— То-то и оно, что не стояла, — кивнул Мишка. — И не только яблоневка. Не с того крыльца мы давеча к ним в гости зашли, вот и проплыло настоящее богатство мимо рта. Не возьмёшь с набега того, что сами принесут. А попробуешь отнять, так и следа от того источника не отыщешь.
— Сами, говоришь, принесут? — Бурей посерьезнел, подобрался и оперся двумя кулаками о стол. — Тебе, что ли?
— Так уже принесли! Сам же вчера распробовал.
Бурей задумчиво похмыкал и фыркнул, прищурившись:
— Что ж, выходит, мне теперь у тебя прощения просить?
— За вчерашнее-то? — Мишка равнодушно пожал плечами. — Так вроде вчера всё и решили. Или ещё за что есть? Тогда валяй — проси…
— А простишь? — маленькие звериные глазки в упор смотрели в лицо молодого сотника и, казалось, сейчас прожгут в нем две дырки до самого затылка. — Всех простишь? И меня, и тех, кто против Лисовинов умышлял?

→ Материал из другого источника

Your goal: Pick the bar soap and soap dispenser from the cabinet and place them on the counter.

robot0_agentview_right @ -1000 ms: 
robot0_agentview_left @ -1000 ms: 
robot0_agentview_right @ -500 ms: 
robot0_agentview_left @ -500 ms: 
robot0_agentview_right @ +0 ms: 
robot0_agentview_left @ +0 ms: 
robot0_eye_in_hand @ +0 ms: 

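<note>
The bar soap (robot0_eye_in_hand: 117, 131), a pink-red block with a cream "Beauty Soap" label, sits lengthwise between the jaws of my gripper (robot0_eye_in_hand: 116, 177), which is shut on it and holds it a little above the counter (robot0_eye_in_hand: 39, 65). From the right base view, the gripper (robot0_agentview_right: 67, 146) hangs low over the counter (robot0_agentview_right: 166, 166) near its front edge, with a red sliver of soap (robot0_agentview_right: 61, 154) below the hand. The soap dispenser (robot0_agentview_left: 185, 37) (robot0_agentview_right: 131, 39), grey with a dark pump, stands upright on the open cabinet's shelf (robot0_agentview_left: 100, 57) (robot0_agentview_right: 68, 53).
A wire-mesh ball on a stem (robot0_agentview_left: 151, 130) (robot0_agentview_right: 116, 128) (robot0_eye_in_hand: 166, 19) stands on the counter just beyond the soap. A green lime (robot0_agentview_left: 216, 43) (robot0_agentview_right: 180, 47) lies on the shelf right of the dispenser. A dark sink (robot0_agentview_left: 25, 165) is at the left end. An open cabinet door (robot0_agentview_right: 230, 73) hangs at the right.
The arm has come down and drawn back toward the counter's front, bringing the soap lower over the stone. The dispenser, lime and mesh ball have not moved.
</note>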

Мишка тоже уперся взглядом в Бурея:
— Значит, ты за миром пришел. А Ратное семьи моих отроков простит? Или ты уже их под лед спустил?

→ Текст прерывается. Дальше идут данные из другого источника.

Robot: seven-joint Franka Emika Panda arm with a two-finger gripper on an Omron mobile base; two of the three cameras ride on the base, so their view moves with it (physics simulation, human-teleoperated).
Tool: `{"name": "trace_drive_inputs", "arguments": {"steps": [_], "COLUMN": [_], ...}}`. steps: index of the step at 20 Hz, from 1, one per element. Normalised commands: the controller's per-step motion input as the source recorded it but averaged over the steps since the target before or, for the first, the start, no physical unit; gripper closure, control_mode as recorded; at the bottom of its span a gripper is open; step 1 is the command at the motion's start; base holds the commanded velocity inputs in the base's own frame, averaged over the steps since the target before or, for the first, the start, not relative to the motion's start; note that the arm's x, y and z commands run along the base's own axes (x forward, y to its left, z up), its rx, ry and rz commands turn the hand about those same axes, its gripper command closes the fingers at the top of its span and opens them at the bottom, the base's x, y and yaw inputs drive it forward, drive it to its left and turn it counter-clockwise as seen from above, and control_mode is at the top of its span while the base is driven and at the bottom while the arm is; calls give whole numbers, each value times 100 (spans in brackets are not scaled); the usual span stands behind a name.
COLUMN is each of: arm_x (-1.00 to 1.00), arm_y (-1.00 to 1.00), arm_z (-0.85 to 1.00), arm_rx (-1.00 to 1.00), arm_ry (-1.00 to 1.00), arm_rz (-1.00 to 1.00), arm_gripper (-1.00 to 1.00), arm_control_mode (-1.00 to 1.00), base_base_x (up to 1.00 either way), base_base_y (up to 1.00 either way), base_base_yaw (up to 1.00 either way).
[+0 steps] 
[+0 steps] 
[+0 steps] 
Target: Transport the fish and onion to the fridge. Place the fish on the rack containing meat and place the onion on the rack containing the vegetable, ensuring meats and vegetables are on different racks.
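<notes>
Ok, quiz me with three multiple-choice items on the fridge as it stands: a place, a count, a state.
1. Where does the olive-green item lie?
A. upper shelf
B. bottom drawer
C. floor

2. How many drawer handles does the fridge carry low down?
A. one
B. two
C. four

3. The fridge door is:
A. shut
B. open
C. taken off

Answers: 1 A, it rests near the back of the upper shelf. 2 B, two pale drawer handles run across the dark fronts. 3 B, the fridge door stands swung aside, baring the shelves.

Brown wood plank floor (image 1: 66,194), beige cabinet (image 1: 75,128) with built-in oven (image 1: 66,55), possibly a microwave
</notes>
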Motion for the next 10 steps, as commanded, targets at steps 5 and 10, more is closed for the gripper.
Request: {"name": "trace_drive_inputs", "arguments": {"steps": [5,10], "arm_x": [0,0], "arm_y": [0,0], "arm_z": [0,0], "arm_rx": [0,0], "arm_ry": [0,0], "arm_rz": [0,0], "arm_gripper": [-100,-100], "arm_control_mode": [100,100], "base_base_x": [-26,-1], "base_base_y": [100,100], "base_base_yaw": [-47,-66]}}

— Живы… У Корнея они. С ним договаривайся… — неохотно буркнул Бурей. — Если уж ты Лисовиновским кровникам отпустишь, то и сход на их казни не станет настаивать. Лисовиновские холопы по дури ввязались, значит, казнить их или миловать — ваше дело…
— Что ж, в Писании сказано: не судите и не судимы будете. Не мне против святого слова идти, — раздельно проговорил Мишка, не отпуская взгляда своего звероватого собеседника. — Да и какие счеты со своими? Тем более, то, что до сих пор случилось — было в жизни старой, а сейчас у нас новая начинается. Значит, и счет от нового идти должен.
— Новая, значит? — Бурей злобно оскалился и подобрался, как перед прыжком. — А старую переламывать жопа от натуги не треснет?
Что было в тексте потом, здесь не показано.